Agent Zigzag, as you may have guessed, takes a more in depth look at Agent Eddie Chapman, who was something of a conman and petty criminal with an honorable streak. He was captured by Germans and volunteered to be a spy. He quickly became a double agent so he could see his former girlfriend and their daughter, but he remained good friends with his German handler after the war and didn’t much like betraying them.

He was motivated by both love and money and was quite difficult for his handlers to deal with. One of the reasons he became a double agent for Britain was he didn’t believe the Germans were paying him enough. His case officer, Ronnie Reed, was one of the very few people who knew how to deal with him effectively.

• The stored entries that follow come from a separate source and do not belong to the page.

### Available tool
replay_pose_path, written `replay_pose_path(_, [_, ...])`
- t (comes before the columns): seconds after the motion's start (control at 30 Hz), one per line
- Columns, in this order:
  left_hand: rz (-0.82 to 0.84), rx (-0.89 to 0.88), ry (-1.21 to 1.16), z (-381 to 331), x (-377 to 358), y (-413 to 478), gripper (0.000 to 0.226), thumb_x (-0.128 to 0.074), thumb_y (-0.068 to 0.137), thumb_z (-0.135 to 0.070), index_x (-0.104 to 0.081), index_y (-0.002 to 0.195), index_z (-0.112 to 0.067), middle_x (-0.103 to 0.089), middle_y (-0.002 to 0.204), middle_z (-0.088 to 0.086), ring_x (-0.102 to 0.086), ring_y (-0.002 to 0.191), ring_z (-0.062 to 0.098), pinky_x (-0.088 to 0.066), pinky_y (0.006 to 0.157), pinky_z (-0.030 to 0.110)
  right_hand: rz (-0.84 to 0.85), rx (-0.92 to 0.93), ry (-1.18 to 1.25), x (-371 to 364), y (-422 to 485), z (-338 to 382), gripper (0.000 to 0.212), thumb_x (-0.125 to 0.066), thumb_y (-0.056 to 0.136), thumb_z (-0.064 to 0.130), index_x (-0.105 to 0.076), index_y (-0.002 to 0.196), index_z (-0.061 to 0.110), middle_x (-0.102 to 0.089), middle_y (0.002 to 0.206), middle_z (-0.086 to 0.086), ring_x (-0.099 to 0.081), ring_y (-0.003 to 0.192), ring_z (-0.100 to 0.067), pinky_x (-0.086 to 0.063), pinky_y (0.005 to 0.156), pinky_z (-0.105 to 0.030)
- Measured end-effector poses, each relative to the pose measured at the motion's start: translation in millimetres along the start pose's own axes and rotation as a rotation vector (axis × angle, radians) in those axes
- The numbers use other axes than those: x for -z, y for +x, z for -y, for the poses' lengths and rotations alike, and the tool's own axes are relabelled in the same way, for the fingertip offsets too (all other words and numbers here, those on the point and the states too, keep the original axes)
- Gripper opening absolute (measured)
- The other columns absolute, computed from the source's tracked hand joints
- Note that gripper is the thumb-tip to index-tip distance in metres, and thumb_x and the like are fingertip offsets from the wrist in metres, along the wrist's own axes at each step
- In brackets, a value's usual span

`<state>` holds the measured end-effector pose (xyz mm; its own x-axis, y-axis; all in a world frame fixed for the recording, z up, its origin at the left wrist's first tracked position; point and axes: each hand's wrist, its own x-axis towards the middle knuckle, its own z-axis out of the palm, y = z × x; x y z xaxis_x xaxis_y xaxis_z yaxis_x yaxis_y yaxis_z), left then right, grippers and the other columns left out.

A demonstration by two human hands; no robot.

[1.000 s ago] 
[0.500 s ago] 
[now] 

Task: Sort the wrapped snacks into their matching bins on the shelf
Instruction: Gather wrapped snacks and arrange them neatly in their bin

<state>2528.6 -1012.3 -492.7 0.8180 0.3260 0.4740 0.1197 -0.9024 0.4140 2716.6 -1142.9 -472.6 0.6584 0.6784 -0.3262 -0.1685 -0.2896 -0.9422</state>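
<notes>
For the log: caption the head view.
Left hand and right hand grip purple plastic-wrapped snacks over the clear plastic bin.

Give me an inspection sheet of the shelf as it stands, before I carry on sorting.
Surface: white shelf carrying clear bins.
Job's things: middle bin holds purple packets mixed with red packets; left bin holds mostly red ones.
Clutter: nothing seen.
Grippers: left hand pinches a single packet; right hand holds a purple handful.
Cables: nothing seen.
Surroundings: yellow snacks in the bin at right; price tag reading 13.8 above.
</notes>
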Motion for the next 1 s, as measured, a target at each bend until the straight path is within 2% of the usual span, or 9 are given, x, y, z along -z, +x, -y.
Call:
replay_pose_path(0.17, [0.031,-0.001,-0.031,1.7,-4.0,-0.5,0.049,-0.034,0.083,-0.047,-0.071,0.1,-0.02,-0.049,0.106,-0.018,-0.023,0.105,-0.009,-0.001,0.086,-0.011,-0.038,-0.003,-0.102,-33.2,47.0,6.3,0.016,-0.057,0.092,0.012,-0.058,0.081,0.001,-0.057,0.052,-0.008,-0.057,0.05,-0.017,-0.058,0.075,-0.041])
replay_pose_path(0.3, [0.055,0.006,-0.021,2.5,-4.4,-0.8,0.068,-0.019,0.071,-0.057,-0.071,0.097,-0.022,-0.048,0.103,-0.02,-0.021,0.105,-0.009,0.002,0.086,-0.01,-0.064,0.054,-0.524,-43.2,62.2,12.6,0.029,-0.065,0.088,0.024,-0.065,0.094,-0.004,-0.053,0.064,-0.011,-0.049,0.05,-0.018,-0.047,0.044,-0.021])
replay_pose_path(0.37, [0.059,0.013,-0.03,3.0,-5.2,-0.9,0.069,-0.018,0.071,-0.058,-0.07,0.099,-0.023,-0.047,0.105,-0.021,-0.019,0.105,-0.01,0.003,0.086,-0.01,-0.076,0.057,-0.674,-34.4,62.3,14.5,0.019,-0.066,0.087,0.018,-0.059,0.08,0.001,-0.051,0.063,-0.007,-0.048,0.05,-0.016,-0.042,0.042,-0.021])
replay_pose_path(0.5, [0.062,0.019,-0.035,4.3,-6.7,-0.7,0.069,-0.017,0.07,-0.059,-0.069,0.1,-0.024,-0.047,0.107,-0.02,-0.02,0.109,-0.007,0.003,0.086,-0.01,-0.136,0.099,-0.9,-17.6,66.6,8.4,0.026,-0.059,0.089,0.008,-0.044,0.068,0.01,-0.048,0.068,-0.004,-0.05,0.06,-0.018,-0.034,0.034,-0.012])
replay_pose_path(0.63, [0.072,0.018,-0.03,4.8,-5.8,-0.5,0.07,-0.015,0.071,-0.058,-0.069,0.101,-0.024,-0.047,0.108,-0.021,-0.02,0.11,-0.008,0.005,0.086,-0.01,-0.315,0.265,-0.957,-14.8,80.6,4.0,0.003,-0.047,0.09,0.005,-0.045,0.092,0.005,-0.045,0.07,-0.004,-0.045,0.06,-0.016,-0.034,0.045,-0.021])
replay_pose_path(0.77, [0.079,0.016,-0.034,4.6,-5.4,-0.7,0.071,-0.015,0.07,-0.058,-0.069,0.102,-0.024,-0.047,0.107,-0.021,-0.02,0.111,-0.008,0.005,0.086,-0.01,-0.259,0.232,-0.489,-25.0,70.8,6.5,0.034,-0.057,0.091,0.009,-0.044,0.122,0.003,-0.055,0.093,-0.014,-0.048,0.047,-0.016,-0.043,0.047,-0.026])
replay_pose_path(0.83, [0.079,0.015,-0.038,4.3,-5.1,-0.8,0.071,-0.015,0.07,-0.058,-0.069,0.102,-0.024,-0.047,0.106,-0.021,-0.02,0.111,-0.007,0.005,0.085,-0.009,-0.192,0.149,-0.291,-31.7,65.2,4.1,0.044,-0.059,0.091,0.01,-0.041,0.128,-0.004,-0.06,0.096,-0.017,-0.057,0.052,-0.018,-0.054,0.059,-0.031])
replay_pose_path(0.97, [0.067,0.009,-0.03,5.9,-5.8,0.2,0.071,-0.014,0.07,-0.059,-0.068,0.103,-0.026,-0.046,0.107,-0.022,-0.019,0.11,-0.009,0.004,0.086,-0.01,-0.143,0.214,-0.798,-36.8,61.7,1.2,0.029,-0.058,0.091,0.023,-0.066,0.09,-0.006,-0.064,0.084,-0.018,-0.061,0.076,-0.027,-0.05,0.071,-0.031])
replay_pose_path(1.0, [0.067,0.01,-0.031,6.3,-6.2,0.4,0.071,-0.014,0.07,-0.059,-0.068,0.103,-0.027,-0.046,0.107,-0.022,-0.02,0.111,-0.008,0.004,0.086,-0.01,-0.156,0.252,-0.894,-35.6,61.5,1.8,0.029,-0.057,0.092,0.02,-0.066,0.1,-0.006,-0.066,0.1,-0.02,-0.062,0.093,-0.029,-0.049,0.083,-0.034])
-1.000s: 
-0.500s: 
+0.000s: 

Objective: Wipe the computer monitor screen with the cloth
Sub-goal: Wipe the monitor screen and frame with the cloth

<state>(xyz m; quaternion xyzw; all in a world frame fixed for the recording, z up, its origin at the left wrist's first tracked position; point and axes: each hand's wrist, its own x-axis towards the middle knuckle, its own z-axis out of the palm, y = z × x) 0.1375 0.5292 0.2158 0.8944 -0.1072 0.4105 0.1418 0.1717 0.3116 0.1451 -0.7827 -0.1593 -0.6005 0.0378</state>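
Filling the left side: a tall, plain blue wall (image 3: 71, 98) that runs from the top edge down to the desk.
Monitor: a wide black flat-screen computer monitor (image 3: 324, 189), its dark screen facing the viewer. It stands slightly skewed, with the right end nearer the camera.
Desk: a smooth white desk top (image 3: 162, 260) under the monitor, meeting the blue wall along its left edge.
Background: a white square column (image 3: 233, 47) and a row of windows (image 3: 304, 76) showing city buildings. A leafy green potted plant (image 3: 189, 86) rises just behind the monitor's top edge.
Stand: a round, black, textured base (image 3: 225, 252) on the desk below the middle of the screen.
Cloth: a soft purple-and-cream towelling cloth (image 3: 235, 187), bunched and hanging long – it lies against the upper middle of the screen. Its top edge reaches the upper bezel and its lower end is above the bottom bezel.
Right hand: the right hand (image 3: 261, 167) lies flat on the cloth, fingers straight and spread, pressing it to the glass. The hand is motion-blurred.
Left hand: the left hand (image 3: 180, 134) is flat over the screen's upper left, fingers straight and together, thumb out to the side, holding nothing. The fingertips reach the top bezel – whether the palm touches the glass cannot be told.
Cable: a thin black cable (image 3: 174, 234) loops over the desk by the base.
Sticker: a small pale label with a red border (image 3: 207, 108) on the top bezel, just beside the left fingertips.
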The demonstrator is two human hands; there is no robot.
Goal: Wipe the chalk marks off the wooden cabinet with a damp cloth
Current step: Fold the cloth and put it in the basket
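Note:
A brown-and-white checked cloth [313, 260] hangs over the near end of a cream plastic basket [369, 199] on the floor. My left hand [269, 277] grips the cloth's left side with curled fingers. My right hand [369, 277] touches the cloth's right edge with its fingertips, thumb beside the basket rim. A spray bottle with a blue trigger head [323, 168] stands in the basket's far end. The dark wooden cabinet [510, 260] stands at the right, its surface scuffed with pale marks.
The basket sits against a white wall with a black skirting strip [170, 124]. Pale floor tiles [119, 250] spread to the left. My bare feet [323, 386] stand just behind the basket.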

Chapman was part of a scheme devised to make the Germans believe they’d blown up an aircraft factory but the explosion was entirely faked. Chapman also frequently reported back to Germany that their bombs were hitting their central London targets but the bombs were actually missing by miles, causing far less damage than they should have.

I really enjoyed both of these books. Macintyre is an engaging storyteller and I like his subject matter. Don’t you feel like all the heroes of the war should be recognized?

After the war, the British government more or less discarded these people. They deserve a lot more credit than they get. Macintyre does a really good job introducing them and getting the audience to care about them, getting into their natures and characters.

Macintyre has another book called Operation Mincemeat, but I haven’t read it yet. I will add it to my list, as these two books were both so interesting.


The Stalin Epigram

Woohoo, I’m finally reaching 2017 books. That’s actually THIS YEAR. I know it’s almost August. Still, go me.

The first book I read this year was called The Stalin Epigram by Robert Littell.

This book wasn’t what I thought it was going to be and for that reason was somewhat disappointing. While it does create an atmosphere of suspense, it really isn’t much of a thriller, which is what I thought I was getting. It’s based on the life of Osip Mandalstam, a widely admired Russian poet, who writes a satirical (and not so satirical) poem about Stalin during the height of Stalin’s power and purges (the 1930s).

Mandalstam writes a forbidden poem, reads it to a bunch of people, gets ratted out to the “Organs” (which is the name for the secret police) and he goes to prison, where he’s tortured, and then into exile with his wife. After he gets out of exile, he’s super jumpy and paranoid and depressed as you would be after being tortured and exiled, so he goes back to Moscow, where he isn’t supposed to go. He is discovered again, sent to a labor camp or a Siberian prison (this time without his wife) and he dies.

I don’t know what the point of this book was beyond telling a fictional account of something that’s well documented. The book is told through several points of view, the main one (to me) being that of Mandalstam’s wife. Other points of view are a weight lifter, one of Stalin’s bodyguards, an actress both Mandalstams are boning (again, more pointless sex writing, ugh), another Russian poet or two (both friends of Mandalstam) and maybe a few others.

The writing was fine, and the characters were interesting and varied, but nobody seemed to really do anything. Like I said, there was no point. The author, I think, has put some pretty serious research into Mandalstam, which is why I thought we were going to get more spy story paranoia and not just “Hey this is what happened.” I think Littell might have actually visited Mrs. Mandalstam in the 1970s before her death to accomplish some of this research, and included his thoughts on the conversations and what they were like after the novel was finished, but again, I’m not sure of the point.

I skimmed a lot of this book, which I guess is why I can’t remember much and entirely missed the point. Like my previous read, this wasn’t great. It was okay. But the font was much smaller, and it was at least 100 pages longer. It took me three months to finish and I put it down for extended periods.

Overall, I wouldn’t recommend it. It doesn’t seem to really know what it wants to be. If you do choose to read it, you won’t regret wasting your life. It’s not that bad. You may, however, find it to be generally disappointing.